The most common preservative on the market is benzalkonium chloride (BAK), a quaternary ammonia compound used in approximately 70% of preserved ophthalmic solutions. Its biocidal properties prevent microbial contamination, and it can also enhance corneal penetration of some drugs by acting as a detergent and disrupting corneal epithelial tight junctions, thereby increasing permeability to water-soluble substances. However, it can also cause significant toxicity to various ocular tissues, including the corneal and conjunctival epithelium. The most significant known side effect of BAK is impaired corneal sensitivity. This impairment follows a dose-response curve, with studies showing a correlation between cumulative drop burden, duration of treatment, and severity of corneal sensation loss (21,22). Overall, BAK has been correlated with more severe OSD and worsened quality of life, which also contributes to decreased medication compliance.

Several studies have shown that OSD-related symptoms from topical glaucoma therapy interfere with patient compliance rates (4,5,23,24). One study found 27% of patients endorse side effects related to the drops affect adherence to glaucoma regimens (24). Another reported that 2% of patients cited medication side effects as the main reason for non-adherence (24,25). Lee et al. found an inverse relationship between meibomian gland function and rates of compliance of prostaglandin analogs (5). Alternative options exist for patients with severe BAK-related OSD, including preservative-free formulations or those that utilize gentler oxidizing preservatives. Preservative-free agents have been shown to decrease disturbances to the ocular surface and reduce OSD symptoms, leading to improved patient compliance (8,15,20,26). Although these preservative-free medications are better tolerated, they also are poorly covered by health insurance due to the lack of available generic formulations on the market, and therefore less economically viable for many patients.

The effect of MIGS on OSD

MIGS are one of the newer developments in the treatment of mild-to-moderate glaucoma and have steadily gained prominence as an alternative to traditional glaucoma surgeries such as trabeculectomy or glaucoma drainage device implantation. The term MIGS refers to a group of glaucoma procedures typically performed via ab interno approach and characterized by minimal disruption of normal anatomy, high safety profile, and rapid patient recovery. Studies have shown varying degrees of success among these procedures in achieving statistically significant decreases in medication burden, or complete independence from drops for a percentage of patients (27-32). Given the known correlation between the topical medication burden and OSD, MIGS should be given significant consideration as a means of controlling IOP while simultaneously relieving or minimizing OSD symptoms.
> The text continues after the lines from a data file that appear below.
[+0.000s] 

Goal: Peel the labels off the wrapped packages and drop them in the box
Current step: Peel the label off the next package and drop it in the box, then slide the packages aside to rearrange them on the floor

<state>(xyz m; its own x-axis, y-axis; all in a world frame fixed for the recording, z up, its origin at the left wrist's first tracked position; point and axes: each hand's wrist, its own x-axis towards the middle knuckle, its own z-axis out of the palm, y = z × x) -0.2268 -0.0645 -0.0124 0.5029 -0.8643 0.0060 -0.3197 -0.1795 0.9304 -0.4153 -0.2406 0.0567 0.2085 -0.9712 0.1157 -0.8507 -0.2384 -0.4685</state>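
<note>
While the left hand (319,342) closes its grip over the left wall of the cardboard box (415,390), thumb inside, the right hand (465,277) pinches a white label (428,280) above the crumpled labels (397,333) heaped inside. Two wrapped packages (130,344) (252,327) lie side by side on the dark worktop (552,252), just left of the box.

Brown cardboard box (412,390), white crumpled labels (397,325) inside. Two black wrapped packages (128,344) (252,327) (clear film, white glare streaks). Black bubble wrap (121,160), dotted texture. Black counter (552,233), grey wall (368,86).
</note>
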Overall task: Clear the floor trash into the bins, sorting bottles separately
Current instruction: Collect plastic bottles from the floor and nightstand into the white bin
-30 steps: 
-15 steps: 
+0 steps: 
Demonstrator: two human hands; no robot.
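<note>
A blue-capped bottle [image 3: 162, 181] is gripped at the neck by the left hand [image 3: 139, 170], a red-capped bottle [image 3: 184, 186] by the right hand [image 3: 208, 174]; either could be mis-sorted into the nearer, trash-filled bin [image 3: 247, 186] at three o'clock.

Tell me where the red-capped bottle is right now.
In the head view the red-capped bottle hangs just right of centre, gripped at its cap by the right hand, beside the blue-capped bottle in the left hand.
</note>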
iStent was the first MIGS device to receive FDA approval, and subsequently has the most published evidence regarding efficacy and safety amongst the MIGS procedures. iStent has been demonstrated to provide consistent short-term and long-term reduction in IOP, as well as a reduction in medication burden (28-30,33-38). To date, there has been one study assessing changes to the ocular surface in patients before and after cataract surgery with iStent (27). This study found significant improvement in OSDI, tear break-up time, and corneal and conjunctival staining up to 3 months post-operatively, as well as a notable decrease in medication burden and a 17% reduction in mean IOP. The improvement to the ocular surface, both in patient symptoms and objective data, was attributed to the overall decreased medication burden. This study was the first to directly assess the relationship between OSD and MIGS; however, given its relatively short-term 3-month follow-up period, further studies are needed to validate and reinforce these findings.

Other MIGS procedures, such as Trabectome, Hydrus, Xen Gel Stent, Kahook Dual Blade, Cypass, and Gonioscopy-Assisted Transluminal Trabeculotomy (GATT), have been proven to decrease mean IOP and have varying degrees of success in reducing the medication burden in patients with mild-to-moderate glaucoma (32). However, there is a lack of data directly assessing the effect of these MIGS procedures on OSD-related subjective symptoms or objective findings. As there is ample literature describing the correlation between decreased medication burden and improvement in OSD, it would be reasonable to presume that the aforementioned procedures would similarly improve the overall health of the ocular surface. Further research is needed on the long-term effect of MIGS procedures on the ocular surface, to better elucidate their role in the treatment of glaucoma patients with OSD.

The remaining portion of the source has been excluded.